What you should do - Include the line with "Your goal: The" and every line before it in the entries below, echoed exactly, but not the pictures.

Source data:
=== Section Start ===
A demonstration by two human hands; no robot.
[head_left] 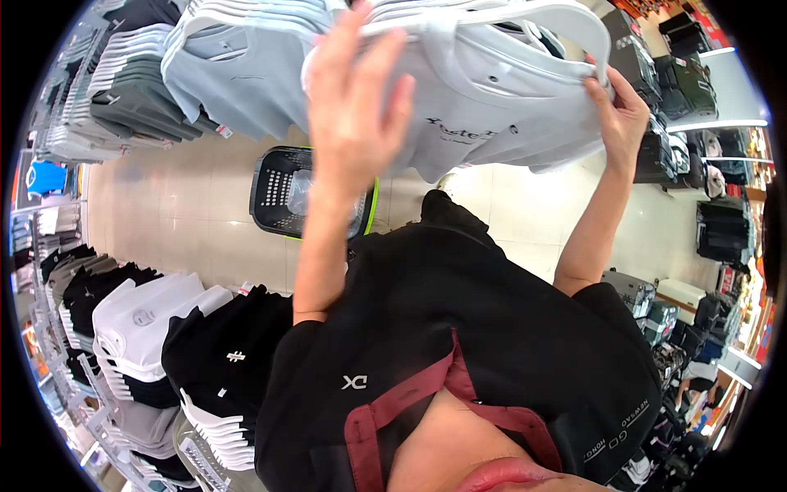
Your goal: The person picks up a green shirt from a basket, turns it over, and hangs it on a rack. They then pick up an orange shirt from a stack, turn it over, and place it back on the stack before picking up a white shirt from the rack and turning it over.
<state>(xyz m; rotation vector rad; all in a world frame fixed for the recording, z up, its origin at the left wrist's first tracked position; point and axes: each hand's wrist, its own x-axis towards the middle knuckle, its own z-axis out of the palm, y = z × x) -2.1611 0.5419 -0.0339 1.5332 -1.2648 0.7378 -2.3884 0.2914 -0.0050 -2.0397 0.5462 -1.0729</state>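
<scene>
A white T-shirt [525, 123] with dark lettering on its chest hangs at the front of a rack, on a white hanger [586, 29]. My right hand [625, 119] is closed on the shirt's right shoulder, at the hanger's end. My left hand [357, 107] is raised by the shirt's left side, somewhat blurred, its fingers apart and nothing in them. It overlaps the left edge of the shirt in this view. More white hangers stand packed behind the front shirt.
Light blue T-shirts [246, 86] and grey shirts [152, 107] hang to the left. A dark shopping basket [266, 193] with a green edge stands on the tiled floor [172, 205]. Black shirts [234, 344] and a white shirt [152, 320] hang at lower left; bags [689, 86] line the right.
</scene>
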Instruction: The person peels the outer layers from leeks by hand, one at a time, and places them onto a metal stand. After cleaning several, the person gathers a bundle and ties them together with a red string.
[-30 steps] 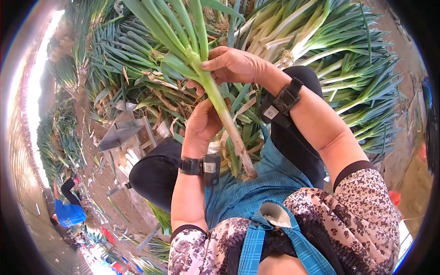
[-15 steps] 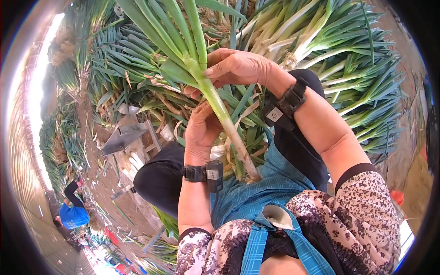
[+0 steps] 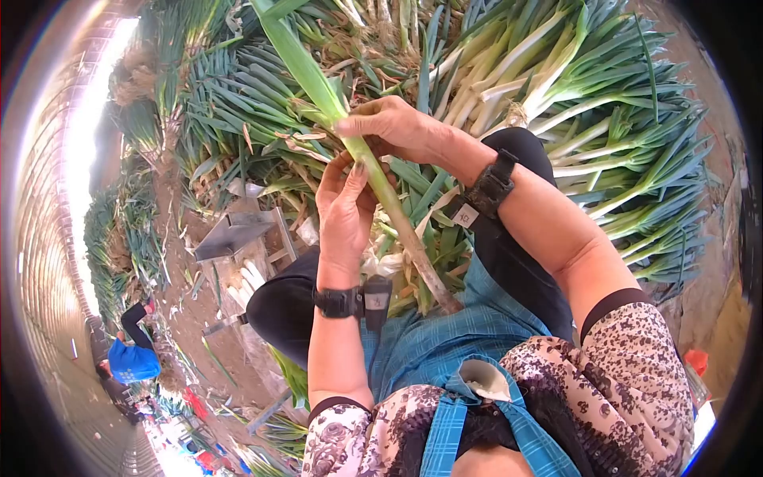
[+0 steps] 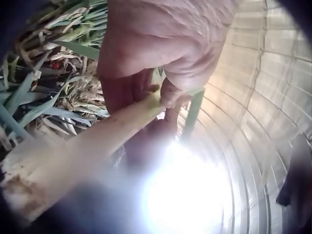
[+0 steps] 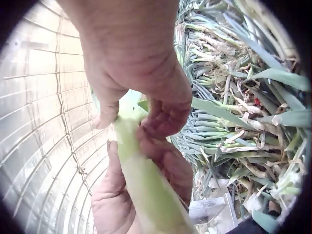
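Observation:
A long green onion (image 3: 413,242) slants across the head view, its root end down over the blue apron (image 3: 497,294) and its green leaves (image 3: 298,60) pointing up and away. My left hand (image 3: 343,219) holds it around the upper stalk, the thumb lying along the front and the fingers curled behind. Just above, at the point where the leaves split from the stalk, my right hand (image 3: 401,131) pinches it between thumb and fingers. Up close in the right wrist view, both hands sit next to each other on the pale green stalk (image 5: 151,190). The left wrist view shows soil on the white root end (image 4: 29,190).
A big heap of green onions (image 3: 588,151) lies at the right, with more piled (image 3: 246,103) ahead and left. Dry leaf trimmings cover the ground before the knees. A metal stand (image 3: 238,234) is by the left knee (image 3: 282,306). Another person (image 3: 133,358) in blue is far left.
The green onion has turned, so its leaves show as a narrow band instead of a wide fan. My left hand has moved up the stalk, its thumb now in front.

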A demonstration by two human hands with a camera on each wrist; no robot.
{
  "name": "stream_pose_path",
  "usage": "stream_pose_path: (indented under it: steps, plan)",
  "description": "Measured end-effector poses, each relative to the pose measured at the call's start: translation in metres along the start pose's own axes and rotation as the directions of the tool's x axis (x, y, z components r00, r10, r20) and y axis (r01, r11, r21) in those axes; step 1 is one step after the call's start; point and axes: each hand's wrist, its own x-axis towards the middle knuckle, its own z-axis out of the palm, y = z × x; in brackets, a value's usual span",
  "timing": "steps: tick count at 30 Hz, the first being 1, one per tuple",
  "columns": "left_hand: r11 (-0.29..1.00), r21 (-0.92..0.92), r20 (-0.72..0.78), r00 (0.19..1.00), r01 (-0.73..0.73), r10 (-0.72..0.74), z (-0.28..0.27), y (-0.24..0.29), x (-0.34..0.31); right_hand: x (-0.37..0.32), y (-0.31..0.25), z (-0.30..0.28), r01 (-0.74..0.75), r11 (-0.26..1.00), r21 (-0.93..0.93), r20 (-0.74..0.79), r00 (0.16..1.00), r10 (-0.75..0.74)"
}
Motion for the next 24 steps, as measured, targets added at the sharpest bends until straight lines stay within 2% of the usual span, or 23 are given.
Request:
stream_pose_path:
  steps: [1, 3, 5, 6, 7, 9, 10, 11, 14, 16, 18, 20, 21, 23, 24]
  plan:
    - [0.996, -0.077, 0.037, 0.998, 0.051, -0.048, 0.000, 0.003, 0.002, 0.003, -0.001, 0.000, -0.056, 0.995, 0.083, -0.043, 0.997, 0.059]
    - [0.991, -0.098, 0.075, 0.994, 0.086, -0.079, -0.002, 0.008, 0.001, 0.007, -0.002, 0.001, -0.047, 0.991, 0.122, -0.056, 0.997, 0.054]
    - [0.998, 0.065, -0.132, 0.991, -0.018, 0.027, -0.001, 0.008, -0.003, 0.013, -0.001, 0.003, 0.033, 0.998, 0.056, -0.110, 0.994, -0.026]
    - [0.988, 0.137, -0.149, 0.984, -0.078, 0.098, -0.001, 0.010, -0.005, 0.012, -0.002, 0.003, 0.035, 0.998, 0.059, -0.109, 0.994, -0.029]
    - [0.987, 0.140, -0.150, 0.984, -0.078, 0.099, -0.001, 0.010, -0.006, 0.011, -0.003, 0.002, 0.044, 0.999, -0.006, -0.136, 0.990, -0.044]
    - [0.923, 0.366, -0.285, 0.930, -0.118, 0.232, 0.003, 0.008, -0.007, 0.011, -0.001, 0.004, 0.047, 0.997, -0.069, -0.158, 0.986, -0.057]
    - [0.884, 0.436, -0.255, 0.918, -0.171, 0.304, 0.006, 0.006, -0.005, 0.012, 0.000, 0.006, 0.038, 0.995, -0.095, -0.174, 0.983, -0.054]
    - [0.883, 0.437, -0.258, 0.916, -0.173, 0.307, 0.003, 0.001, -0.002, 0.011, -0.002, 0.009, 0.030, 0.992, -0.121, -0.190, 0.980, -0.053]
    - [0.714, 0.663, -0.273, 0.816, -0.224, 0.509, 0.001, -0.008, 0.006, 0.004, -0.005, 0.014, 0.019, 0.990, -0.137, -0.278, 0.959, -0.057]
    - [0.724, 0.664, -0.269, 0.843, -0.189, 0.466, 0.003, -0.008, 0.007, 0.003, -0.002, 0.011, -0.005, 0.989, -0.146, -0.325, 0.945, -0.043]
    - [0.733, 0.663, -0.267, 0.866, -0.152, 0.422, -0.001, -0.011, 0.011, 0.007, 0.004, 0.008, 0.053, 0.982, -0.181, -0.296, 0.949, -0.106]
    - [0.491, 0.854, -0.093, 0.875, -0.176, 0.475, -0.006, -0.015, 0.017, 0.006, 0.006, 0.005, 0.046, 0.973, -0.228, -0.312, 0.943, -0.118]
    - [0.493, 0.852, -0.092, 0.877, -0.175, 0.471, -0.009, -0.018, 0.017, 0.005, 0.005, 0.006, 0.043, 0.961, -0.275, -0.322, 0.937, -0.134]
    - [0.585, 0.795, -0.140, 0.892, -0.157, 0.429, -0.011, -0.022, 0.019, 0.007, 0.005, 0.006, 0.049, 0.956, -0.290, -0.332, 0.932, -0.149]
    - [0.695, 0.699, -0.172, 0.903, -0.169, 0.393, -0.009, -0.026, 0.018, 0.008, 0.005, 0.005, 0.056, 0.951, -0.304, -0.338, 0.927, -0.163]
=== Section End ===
Exercise output -
A demonstration by two human hands; no robot.
[head_left] 
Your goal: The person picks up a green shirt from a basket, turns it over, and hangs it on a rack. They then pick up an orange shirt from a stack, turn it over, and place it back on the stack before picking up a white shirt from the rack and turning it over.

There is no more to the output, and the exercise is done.